> [YOUR ASSIGNMENT]: The answer is to be the lines below that lie between the line holding "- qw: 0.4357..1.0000" and the line holding "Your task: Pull", inclusive, transcribed exactly and free of pictures.
= = =
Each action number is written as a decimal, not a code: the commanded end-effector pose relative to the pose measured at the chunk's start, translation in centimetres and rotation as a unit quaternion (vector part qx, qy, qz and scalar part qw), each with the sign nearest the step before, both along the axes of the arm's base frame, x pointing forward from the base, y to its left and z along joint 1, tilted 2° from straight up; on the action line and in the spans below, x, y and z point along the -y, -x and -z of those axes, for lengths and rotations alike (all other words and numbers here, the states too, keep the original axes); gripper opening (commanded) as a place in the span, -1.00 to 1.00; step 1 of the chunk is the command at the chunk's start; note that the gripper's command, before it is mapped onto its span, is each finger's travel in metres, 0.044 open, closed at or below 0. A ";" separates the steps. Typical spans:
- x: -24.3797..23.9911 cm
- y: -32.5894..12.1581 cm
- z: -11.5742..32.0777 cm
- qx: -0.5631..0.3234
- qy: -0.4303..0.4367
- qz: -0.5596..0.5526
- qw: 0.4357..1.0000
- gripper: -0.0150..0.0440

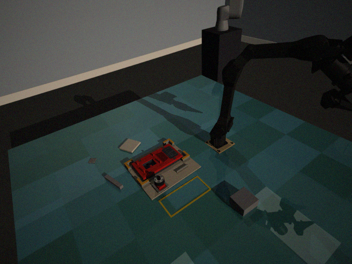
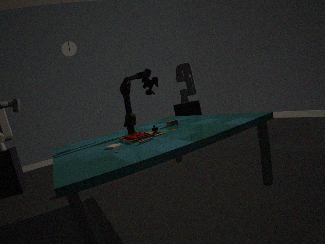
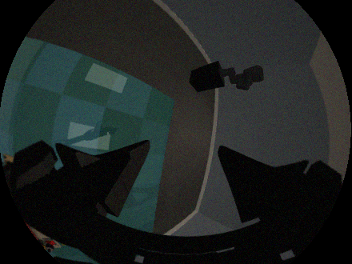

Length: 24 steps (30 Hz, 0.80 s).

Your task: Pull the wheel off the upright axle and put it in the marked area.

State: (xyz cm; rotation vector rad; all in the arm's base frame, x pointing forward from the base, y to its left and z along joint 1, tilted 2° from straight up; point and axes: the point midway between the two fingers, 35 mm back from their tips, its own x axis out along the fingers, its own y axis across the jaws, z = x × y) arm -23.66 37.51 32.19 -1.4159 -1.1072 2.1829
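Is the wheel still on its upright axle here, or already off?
On. The wheel sits on the axle at the board's corner, beside the yellow-marked area; the gripper hangs open high above, holding nothing.

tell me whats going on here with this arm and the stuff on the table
Nothing is being handled yet. The black robot arm is raised high, its hand open and empty, well above and away from the parts. The small dark round wheel sits on its upright axle over a red block, at the corner of the tan base plate. The yellow-outlined rectangle beside it on the teal table has nothing in it.
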 end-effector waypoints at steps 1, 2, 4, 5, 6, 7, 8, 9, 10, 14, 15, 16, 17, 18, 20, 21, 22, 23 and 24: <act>-0.1 -0.3 0.1 -0.001 0.002 0.005 1.000 0.78; -0.6 -1.0 0.3 -0.003 0.009 0.020 1.000 0.69; -2.0 -3.9 1.1 -0.013 0.035 0.076 0.996 0.53; -2.7 -5.5 1.5 -0.019 0.048 0.107 0.993 0.53; -3.4 -7.2 2.0 -0.025 0.061 0.138 0.988 0.53; -3.9 -8.8 2.4 -0.032 0.074 0.169 0.982 0.53; -4.4 -10.5 2.8 -0.039 0.086 0.199 0.975 0.53; -4.8 -12.2 3.3 -0.046 0.098 0.230 0.967 0.53; -5.1 -14.0 3.7 -0.054 0.109 0.261 0.958 0.53; -5.6 -21.1 5.2 -0.085 0.148 0.381 0.909 0.53; -5.6 -22.9 5.6 -0.093 0.157 0.410 0.893 0.53; -5.4 -24.6 5.9 -0.102 0.165 0.439 0.877 0.53; -5.2 -26.4 6.3 -0.110 0.173 0.468 0.860 0.53; -4.9 -28.1 6.7 -0.119 0.180 0.495 0.841 0.53; -4.0 -31.6 7.4 -0.137 0.193 0.549 0.801 0.53; -3.5 -33.2 7.7 -0.146 0.197 0.572 0.783 0.53; -2.9 -34.8 8.0 -0.155 0.201 0.594 0.764 0.53; -2.2 -36.4 8.3 -0.164 0.204 0.615 0.744 0.53; -1.5 -38.0 8.6 -0.173 0.207 0.636 0.723 0.53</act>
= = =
> [SOLUTION FOR THIS EXERCISE]:
- qw: 0.4357..1.0000
- gripper: -0.0150..0.0440


Length: 24 steps (30 Hz, 0.80 s).

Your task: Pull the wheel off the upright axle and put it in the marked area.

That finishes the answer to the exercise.